Your task is to write out exactly the lines of the listing below, from the first down to the line that holds "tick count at".
(Material provided begins)
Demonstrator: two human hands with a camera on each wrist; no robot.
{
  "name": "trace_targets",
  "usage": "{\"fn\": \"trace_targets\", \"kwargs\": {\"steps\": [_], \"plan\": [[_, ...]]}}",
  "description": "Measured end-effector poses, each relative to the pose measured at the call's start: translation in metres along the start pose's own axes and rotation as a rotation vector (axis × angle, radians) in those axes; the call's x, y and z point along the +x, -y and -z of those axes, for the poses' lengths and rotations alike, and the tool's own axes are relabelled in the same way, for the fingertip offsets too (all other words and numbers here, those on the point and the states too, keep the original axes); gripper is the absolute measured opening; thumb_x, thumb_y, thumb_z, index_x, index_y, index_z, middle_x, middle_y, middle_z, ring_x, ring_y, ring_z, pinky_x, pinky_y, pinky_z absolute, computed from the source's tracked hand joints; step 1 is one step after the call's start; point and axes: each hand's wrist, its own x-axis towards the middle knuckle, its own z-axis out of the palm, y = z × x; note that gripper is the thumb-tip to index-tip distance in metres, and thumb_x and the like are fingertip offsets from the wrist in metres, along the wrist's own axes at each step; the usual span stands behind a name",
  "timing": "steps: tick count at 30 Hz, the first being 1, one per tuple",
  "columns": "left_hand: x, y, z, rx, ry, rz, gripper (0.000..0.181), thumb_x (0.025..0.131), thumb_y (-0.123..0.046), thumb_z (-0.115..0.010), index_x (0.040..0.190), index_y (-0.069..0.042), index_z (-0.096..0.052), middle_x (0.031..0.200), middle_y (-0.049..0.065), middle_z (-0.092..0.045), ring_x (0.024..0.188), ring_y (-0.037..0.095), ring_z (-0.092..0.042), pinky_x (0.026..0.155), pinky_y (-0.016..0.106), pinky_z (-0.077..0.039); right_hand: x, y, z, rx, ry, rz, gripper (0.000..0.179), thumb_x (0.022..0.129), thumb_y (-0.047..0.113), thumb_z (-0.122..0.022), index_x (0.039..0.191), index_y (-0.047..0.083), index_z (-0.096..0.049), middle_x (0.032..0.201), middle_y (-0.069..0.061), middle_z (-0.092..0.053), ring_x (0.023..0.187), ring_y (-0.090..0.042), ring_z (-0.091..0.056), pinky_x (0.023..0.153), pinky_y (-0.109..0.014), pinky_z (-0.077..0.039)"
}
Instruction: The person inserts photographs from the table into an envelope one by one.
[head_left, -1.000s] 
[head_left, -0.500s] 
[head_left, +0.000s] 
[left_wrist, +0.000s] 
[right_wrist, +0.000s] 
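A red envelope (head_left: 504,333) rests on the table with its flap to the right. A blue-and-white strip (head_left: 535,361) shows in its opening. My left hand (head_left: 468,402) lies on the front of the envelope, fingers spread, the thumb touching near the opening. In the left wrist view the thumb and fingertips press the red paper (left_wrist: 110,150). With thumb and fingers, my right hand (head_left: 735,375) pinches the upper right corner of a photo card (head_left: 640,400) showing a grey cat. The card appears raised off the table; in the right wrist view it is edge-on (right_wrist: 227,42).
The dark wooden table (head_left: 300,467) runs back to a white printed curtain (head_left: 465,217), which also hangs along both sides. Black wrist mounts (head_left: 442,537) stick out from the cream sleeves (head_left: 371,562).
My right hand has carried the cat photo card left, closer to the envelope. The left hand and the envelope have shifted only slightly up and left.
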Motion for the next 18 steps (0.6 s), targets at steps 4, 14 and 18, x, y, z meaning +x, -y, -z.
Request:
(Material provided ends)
**Output of the task**.
Demonstrator: two human hands with a camera on each wrist; no robot.
{
  "name": "trace_targets",
  "usage": "{\"fn\": \"trace_targets\", \"kwargs\": {\"steps\": [_], \"plan\": [[_, ...]]}}",
  "description": "Measured end-effector poses, each relative to the pose measured at the call's start: translation in metres along the start pose's own axes and rotation as a rotation vector (axis × angle, radians) in those axes; the call's x, y and z point along the +x, -y and -z of those axes, for the poses' lengths and rotations alike, and the tool's own axes are relabelled in the same way, for the fingertip offsets too (all other words and numbers here, those on the point and the states too, keep the original axes); gripper is the absolute measured opening; thumb_x, thumb_y, thumb_z, index_x, index_y, index_z, middle_x, middle_y, middle_z, ring_x, ring_y, ring_z, pinky_x, pinky_y, pinky_z absolute, computed from the source's tracked hand joints; step 1 is one step after the call's start; point and axes: each hand's wrist, its own x-axis towards the middle knuckle, its own z-axis out of the palm, y = z × x; note that gripper is the thumb-tip to index-tip distance in metres, and thumb_x and the like are fingertip offsets from the wrist in metres, along the wrist's own axes at each step; the usual span stands behind a name",
  "timing": "steps: tick count at 30 Hz, the first being 1, one per tuple",

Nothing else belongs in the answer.